Schedule (Electronic monitoring of persons released on bail subject to conditions) makes provision in connection with the electronic monitoring of persons released on bail subject to conditions. [Mr. Hanson.]
Mr. Hanson: This group of amendments gives effect to recommendations made by my noble Friend Lord Carter of Coles in his review of prisons published in December, as hon. Members will know. My noble Friend recommended a package of measures to increase the capacity of the prison estate and to develop a more sustainable approach to the use of custody. As the House will recognise, we will always ensure that there are sufficient prison places for serious, dangerous and violent offenders whom the courts judge necessary to commit to custody. In response to Lord Carters review, my right hon.
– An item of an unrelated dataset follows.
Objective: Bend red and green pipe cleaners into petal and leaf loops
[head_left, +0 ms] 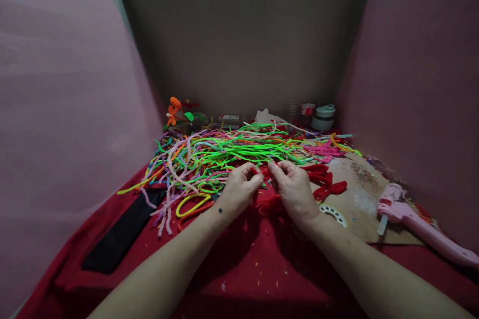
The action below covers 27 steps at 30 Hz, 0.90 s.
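Observation:
My left hand (242, 185) and my right hand (294, 188) are close together above the red cloth, each with thumb and forefinger pinched. Between the fingertips is a red pipe cleaner (266, 173), partly hidden by the fingers. Just behind the hands spreads a big heap of pipe cleaners (239, 149), with bright green ones on top. Bent red pipe cleaner pieces (331, 188) lie to the right of my right hand. Near my left wrist are scissors with yellow and orange handles (192, 204), their blades mostly covered.
A pink glue gun (407, 214) rests at the right on a cardboard sheet (359, 199), near a white ring with holes (333, 214). At left lies a black flat case (123, 232). Behind stand a lidded cup (324, 117) and an orange flower (174, 109). Pink sheets (67, 84) flank both sides.

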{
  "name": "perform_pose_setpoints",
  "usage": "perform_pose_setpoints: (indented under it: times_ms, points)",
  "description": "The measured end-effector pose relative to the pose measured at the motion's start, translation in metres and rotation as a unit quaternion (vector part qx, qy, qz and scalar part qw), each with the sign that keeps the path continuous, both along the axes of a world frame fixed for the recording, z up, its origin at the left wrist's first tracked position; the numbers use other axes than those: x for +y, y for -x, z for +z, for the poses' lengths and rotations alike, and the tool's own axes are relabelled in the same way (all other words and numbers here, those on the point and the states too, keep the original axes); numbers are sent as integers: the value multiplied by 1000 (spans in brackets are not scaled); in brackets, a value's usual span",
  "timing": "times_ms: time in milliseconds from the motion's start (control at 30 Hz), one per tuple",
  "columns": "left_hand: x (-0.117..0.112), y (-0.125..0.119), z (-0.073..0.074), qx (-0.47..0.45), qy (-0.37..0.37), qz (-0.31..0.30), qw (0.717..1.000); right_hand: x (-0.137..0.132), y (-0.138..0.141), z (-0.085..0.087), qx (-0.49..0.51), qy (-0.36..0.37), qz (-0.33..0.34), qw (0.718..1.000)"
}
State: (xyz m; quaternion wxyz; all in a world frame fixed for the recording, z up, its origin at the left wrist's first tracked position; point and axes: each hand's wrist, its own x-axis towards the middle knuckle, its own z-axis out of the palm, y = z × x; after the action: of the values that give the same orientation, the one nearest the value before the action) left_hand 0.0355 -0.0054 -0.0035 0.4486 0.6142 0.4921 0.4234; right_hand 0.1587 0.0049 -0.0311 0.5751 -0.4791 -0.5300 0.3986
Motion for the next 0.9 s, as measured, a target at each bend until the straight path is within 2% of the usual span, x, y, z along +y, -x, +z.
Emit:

Friend the Lord Chancellor announced in his statement of 5 December plans to increase prison capacity by 15,000 places by 2012.
The need to provide prison places is paramount, but we also need to ensure that both prison and probation resources are properly focused on where they are most needed. My noble Friend Lord Carter put forward five particular measures to help to manage the use of custody. In summary, they are: the reform of public protection sentences to allow greater flexibility in the use of those sentences; the reform of bail legislation to ensure that remand in custody is reserved for serious and dangerous defendants; allowing defendants who comply with the terms of their curfew while on bail to be credited for doing so when sentenced; aligning the release arrangements for prisoners serving sentences under the Criminal Justice Acts of 1991 and 2003; and restricting the availability of community sentences for those convicted of non-imprisonable offences.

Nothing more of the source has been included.